§ **Aim of the task**: What is needed is the number of lines below that contain the string "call", with no other text.

§ **Stored items**:
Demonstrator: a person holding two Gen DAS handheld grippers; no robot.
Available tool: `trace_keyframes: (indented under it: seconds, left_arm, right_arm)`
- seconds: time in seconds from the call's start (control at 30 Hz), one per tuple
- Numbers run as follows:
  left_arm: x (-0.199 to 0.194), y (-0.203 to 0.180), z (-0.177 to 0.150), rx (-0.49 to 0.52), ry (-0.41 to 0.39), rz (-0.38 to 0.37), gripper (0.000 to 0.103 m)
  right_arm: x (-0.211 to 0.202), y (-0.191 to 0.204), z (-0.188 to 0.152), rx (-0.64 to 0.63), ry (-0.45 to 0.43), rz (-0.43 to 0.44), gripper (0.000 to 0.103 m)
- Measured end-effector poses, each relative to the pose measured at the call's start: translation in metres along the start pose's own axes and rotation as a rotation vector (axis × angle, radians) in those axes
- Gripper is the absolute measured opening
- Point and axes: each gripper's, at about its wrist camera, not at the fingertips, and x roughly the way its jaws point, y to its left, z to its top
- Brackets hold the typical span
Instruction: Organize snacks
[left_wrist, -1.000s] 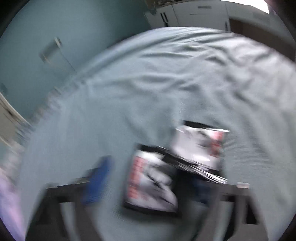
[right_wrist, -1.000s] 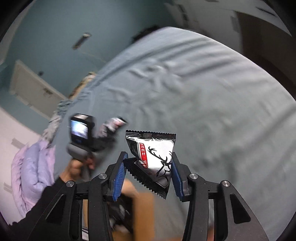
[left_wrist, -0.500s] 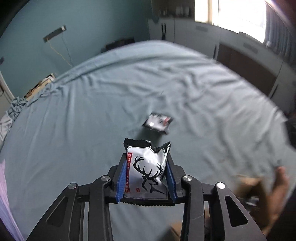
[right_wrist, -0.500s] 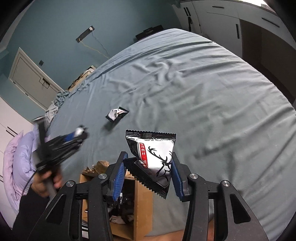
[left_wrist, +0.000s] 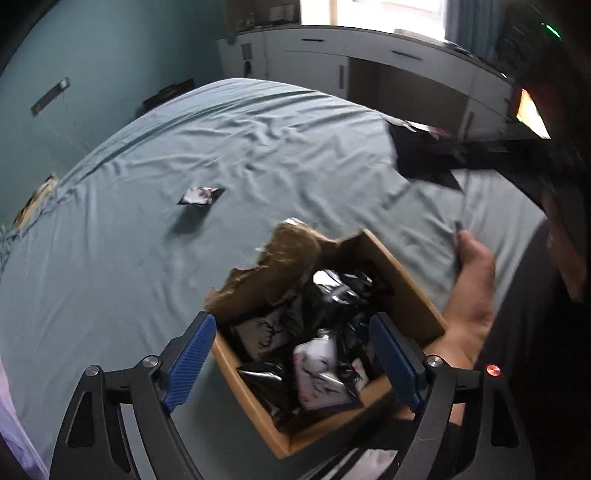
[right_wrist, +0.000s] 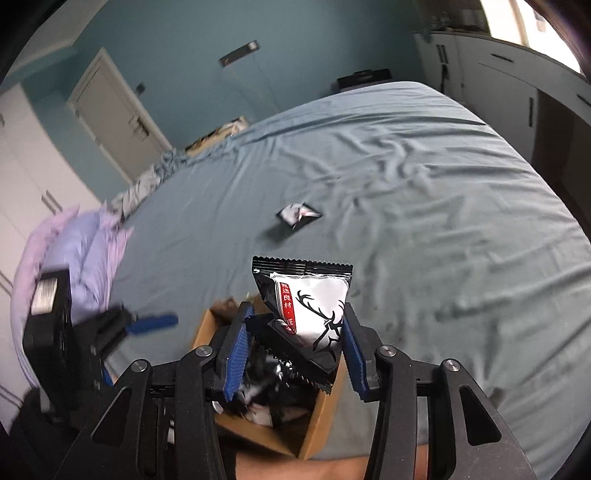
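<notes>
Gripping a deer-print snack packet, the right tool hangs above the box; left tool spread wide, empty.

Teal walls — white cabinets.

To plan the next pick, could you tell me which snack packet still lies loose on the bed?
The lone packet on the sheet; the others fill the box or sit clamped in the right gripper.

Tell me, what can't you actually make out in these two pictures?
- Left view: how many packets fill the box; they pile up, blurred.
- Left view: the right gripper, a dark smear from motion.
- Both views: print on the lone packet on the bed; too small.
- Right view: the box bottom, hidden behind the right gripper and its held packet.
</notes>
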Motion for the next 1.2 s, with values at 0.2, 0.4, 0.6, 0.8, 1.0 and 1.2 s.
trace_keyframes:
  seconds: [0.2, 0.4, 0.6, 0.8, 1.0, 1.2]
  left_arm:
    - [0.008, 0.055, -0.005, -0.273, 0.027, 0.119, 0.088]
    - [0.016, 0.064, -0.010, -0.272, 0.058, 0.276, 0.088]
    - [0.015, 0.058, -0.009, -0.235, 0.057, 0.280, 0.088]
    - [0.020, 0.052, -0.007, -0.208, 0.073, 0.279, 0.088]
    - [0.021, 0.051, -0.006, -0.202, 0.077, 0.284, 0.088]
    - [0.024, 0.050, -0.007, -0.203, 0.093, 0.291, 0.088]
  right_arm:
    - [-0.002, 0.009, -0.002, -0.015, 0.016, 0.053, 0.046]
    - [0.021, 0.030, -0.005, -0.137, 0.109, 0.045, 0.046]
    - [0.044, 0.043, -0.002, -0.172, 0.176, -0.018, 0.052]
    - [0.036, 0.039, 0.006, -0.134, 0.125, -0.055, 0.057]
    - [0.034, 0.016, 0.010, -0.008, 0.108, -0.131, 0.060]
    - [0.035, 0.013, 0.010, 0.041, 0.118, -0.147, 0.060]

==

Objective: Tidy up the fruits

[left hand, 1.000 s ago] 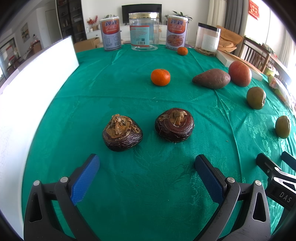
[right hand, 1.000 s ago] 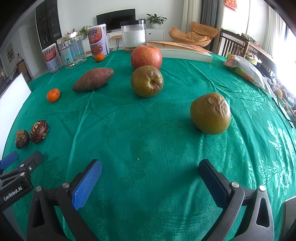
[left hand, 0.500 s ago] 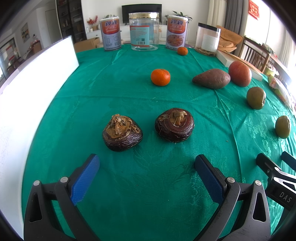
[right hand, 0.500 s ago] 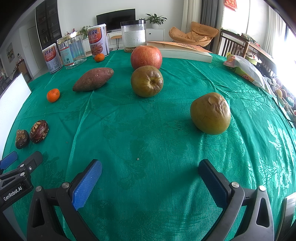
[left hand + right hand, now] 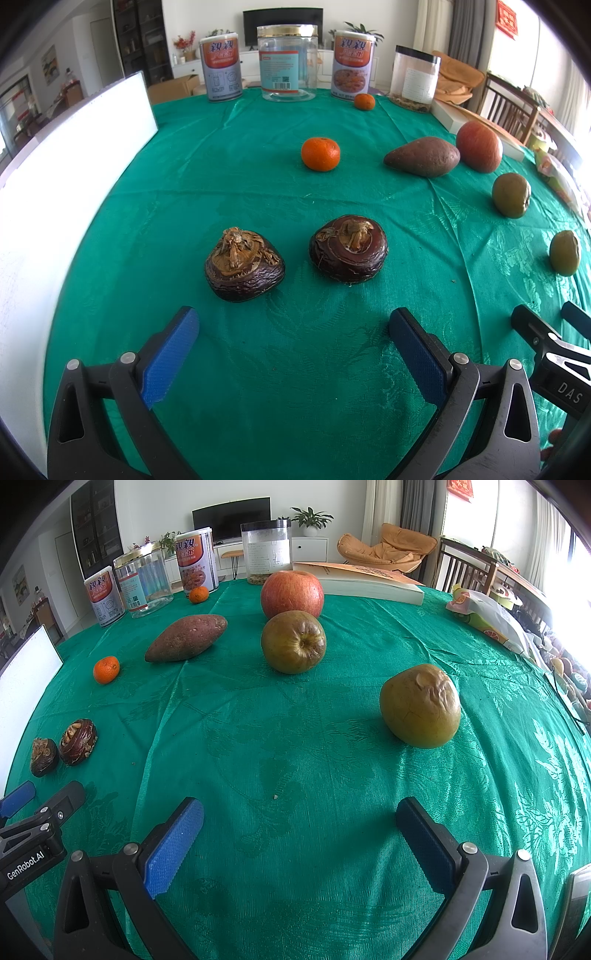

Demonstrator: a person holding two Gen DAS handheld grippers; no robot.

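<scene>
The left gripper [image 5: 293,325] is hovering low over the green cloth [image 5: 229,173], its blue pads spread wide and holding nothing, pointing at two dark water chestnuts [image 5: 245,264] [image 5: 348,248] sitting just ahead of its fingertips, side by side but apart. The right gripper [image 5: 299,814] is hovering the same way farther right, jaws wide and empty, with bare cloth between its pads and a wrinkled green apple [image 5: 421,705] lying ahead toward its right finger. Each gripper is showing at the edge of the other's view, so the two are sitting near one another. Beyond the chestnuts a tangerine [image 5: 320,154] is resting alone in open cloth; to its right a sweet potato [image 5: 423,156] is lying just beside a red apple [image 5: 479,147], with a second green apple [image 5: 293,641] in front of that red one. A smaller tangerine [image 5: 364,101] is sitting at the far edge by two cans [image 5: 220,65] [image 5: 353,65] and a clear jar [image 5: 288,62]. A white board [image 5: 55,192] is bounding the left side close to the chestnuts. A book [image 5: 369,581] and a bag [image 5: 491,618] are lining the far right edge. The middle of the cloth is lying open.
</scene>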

§ **Result below**: 2